**Records for the task**
▼

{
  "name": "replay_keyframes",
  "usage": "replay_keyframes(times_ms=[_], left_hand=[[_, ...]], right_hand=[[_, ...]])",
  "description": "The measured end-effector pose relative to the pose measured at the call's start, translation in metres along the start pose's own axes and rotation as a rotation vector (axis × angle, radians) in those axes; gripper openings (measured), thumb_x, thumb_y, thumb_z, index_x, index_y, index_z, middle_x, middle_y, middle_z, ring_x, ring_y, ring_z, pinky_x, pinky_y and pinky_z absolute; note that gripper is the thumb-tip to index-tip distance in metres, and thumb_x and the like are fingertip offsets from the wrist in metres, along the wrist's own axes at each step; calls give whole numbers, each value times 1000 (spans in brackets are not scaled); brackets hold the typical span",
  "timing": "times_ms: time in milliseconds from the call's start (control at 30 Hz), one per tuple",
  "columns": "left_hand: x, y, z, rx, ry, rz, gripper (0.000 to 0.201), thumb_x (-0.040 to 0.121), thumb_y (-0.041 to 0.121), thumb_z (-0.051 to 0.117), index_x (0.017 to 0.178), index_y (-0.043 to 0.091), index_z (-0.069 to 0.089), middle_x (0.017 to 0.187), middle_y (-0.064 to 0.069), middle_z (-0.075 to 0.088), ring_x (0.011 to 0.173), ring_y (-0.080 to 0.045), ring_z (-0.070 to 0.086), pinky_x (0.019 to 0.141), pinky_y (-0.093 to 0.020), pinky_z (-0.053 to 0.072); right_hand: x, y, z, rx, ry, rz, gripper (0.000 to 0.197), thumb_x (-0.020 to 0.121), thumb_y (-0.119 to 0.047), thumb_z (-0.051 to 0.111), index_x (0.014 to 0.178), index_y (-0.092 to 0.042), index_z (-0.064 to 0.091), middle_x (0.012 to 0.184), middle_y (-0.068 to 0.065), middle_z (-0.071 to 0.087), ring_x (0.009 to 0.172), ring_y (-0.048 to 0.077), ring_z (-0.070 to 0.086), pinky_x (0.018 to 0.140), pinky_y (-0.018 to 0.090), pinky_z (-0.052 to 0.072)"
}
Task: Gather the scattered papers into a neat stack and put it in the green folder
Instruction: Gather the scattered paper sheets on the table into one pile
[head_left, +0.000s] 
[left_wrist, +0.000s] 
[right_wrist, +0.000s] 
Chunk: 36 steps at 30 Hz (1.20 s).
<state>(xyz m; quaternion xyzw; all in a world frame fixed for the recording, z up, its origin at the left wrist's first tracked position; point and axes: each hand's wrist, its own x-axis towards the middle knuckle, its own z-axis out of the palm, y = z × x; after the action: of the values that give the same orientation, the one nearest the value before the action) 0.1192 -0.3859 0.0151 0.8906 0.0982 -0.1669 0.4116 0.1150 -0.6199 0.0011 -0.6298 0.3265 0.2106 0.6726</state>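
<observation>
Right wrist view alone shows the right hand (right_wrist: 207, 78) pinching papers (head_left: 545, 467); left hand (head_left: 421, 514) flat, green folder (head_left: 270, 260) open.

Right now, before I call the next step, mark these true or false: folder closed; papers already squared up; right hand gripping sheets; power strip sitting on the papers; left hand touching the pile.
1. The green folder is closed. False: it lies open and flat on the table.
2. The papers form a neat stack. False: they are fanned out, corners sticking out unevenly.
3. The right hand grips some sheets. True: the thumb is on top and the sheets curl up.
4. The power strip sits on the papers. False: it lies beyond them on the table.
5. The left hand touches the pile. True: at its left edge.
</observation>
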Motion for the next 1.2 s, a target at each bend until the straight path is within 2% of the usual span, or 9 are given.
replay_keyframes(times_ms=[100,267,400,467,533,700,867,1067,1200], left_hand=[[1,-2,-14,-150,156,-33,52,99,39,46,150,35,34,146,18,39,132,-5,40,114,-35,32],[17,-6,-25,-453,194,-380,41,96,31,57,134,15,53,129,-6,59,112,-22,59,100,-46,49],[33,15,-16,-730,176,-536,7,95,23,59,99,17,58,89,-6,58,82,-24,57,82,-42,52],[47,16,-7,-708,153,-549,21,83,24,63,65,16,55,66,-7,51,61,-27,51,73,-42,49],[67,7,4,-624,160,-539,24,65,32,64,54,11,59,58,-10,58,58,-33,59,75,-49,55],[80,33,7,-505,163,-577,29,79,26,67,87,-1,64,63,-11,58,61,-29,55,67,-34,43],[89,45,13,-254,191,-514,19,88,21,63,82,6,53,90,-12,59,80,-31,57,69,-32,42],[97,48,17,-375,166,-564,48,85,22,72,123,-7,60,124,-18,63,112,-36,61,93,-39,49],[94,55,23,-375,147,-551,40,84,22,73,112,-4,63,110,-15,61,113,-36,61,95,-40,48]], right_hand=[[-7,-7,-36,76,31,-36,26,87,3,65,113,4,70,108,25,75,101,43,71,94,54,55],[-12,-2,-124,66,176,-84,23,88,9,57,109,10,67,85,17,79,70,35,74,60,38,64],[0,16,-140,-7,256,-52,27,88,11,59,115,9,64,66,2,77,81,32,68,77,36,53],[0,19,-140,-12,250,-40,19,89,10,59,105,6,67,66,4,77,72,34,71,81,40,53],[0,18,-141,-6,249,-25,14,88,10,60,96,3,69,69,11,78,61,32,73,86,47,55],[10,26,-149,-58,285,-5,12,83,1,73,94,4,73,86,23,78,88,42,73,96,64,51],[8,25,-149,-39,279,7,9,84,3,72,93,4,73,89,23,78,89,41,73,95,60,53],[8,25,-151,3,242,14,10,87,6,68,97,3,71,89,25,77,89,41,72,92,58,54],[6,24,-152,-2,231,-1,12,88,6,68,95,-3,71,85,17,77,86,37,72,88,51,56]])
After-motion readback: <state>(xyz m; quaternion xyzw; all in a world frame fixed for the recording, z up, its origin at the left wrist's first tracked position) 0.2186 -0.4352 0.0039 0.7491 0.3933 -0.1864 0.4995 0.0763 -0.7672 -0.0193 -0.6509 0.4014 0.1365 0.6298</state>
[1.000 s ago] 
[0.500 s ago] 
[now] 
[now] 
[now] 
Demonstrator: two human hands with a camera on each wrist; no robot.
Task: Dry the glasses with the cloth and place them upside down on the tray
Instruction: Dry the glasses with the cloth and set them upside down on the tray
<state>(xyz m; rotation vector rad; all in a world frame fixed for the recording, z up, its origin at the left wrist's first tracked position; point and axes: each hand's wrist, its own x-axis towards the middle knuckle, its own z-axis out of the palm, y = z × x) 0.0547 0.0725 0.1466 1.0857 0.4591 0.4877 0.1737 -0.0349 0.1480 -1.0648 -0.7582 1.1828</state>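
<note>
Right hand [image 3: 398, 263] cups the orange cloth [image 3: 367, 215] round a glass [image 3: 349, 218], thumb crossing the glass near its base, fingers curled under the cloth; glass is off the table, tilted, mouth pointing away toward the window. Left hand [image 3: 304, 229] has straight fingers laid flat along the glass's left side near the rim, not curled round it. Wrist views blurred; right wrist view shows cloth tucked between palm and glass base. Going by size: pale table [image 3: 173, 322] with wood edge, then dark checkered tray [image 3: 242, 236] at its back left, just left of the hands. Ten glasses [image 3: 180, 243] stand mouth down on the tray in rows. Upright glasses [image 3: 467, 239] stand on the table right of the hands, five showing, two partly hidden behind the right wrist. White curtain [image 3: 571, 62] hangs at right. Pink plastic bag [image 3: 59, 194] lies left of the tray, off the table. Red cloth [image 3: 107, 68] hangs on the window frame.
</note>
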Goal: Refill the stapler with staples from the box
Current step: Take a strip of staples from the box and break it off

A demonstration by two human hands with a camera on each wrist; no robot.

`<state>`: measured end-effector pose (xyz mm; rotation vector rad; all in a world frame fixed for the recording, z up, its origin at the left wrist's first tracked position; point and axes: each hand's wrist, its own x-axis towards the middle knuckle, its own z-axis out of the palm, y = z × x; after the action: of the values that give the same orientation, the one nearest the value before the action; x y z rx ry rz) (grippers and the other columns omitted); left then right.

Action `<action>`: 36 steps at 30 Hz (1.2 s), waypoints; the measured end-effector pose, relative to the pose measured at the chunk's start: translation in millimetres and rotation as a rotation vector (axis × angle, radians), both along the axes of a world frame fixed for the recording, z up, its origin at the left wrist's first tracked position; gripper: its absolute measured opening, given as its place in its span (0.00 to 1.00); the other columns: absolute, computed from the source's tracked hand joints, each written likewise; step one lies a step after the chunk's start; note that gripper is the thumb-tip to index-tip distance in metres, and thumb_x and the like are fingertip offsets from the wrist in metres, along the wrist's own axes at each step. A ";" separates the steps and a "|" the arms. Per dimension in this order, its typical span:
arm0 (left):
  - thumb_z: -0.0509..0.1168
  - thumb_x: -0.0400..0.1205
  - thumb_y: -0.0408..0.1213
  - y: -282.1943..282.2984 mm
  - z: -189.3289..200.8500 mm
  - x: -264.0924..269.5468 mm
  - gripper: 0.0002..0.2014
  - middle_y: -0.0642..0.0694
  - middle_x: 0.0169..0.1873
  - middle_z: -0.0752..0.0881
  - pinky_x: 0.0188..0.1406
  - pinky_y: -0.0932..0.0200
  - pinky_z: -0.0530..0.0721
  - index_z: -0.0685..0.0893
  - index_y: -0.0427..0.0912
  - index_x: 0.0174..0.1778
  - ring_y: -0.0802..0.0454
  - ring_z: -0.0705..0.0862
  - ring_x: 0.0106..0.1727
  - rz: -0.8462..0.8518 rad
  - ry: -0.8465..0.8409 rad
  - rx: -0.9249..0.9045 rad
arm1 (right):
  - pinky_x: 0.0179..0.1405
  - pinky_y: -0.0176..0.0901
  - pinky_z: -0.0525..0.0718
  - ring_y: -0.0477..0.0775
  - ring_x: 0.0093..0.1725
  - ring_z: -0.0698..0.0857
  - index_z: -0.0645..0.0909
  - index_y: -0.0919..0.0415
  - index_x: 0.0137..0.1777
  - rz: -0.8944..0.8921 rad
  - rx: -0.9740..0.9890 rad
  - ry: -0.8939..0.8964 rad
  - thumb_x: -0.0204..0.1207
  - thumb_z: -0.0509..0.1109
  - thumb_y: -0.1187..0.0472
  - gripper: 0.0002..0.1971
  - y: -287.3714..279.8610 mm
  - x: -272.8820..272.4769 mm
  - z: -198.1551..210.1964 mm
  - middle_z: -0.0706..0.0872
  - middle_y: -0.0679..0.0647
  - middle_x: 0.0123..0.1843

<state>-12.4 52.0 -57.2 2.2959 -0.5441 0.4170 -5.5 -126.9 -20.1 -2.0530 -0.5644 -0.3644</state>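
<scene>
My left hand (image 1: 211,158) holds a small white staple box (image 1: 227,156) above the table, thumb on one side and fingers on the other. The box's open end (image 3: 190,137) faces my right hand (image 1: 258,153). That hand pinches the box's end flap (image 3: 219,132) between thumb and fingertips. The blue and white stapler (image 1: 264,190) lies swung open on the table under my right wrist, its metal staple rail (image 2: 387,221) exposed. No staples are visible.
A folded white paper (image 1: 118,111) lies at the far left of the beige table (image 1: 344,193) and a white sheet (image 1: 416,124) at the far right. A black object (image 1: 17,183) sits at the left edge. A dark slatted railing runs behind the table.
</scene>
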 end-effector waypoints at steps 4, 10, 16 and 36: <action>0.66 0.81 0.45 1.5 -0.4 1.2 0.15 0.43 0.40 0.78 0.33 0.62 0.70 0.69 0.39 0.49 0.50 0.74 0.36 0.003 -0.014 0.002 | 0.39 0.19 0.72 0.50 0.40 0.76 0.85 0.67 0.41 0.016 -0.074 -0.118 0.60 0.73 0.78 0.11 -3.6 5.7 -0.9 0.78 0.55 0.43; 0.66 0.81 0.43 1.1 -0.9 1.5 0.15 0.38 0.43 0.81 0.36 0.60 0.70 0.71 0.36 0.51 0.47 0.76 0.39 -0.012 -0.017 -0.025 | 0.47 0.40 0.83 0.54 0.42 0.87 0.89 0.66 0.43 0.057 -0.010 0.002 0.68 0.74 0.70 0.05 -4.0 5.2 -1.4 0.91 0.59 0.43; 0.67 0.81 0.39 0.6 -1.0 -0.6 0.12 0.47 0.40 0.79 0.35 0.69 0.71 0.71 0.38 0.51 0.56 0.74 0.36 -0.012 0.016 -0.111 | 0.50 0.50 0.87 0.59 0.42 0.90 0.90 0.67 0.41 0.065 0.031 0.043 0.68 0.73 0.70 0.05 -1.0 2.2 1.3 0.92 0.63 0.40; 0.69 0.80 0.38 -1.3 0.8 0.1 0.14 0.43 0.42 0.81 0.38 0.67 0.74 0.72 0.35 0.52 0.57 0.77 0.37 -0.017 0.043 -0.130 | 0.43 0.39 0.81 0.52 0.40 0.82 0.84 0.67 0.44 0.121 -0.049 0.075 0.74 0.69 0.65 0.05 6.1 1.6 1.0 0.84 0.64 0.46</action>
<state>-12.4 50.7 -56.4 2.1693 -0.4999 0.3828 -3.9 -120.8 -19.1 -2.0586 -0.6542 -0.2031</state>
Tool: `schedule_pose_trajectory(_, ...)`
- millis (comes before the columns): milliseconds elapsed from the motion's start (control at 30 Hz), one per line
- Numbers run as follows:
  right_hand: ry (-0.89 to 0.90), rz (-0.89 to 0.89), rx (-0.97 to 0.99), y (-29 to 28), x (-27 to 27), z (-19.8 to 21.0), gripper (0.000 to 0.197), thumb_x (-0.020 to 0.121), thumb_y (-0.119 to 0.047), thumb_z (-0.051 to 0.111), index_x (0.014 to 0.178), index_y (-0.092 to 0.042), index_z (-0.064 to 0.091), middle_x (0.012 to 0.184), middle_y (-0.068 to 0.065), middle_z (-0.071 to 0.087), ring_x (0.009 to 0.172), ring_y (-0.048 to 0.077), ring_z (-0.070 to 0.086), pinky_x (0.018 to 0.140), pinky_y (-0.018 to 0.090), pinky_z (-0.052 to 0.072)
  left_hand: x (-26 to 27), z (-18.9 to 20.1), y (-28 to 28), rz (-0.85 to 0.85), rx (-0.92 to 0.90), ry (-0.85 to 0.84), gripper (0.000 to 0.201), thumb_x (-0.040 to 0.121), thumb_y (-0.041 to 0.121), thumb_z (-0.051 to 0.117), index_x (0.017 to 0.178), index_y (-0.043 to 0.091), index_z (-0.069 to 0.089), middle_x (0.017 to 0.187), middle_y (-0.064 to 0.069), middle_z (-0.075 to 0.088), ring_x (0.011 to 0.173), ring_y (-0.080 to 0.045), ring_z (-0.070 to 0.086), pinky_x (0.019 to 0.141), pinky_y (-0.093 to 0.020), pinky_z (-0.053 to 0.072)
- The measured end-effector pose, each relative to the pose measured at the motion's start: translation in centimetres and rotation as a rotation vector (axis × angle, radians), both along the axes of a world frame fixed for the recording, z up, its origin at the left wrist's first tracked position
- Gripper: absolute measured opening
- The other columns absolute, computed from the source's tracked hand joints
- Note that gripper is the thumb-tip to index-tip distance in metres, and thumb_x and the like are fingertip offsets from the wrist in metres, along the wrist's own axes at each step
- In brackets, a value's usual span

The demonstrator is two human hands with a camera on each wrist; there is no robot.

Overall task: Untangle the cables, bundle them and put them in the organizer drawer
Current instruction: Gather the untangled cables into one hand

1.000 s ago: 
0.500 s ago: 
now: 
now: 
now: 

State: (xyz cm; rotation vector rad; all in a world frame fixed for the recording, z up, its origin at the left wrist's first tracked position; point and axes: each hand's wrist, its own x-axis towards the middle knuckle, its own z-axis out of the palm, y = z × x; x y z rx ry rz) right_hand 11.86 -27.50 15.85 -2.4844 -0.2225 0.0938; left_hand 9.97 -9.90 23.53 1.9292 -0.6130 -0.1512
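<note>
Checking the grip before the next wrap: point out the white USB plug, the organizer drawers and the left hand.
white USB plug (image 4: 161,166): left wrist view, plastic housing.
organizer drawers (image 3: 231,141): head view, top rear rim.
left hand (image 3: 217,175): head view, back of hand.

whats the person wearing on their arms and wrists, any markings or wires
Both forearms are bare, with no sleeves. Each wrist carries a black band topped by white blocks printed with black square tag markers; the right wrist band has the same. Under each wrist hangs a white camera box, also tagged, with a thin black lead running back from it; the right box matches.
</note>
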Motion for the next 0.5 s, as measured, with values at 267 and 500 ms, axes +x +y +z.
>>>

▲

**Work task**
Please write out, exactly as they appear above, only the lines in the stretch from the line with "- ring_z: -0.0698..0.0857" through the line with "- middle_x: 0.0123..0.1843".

**Solution**
  - ring_z: -0.0698..0.0857
  - index_z: -0.0645..0.0909
  - index_y: -0.0919..0.0415
  - index_x: 0.0137..0.1777
  - rz: -0.8944..0.8921 rad
  - rx: -0.9740..0.9890 rad
  - ry: -0.8939..0.8964 rad
  - thumb_x: -0.0204..0.1207
  - thumb_z: -0.0509..0.1109
  - thumb_y: -0.1187..0.0472
  - gripper: 0.0002..0.1971
  - y: -287.3714..279.8610 mm
  - x: -272.8820..272.4769 mm
  - z: -198.1551..210.1964 mm
  - middle_z: -0.0706..0.0872
  - middle_y: -0.0679..0.0647
  - middle_x: 0.0123..0.1843

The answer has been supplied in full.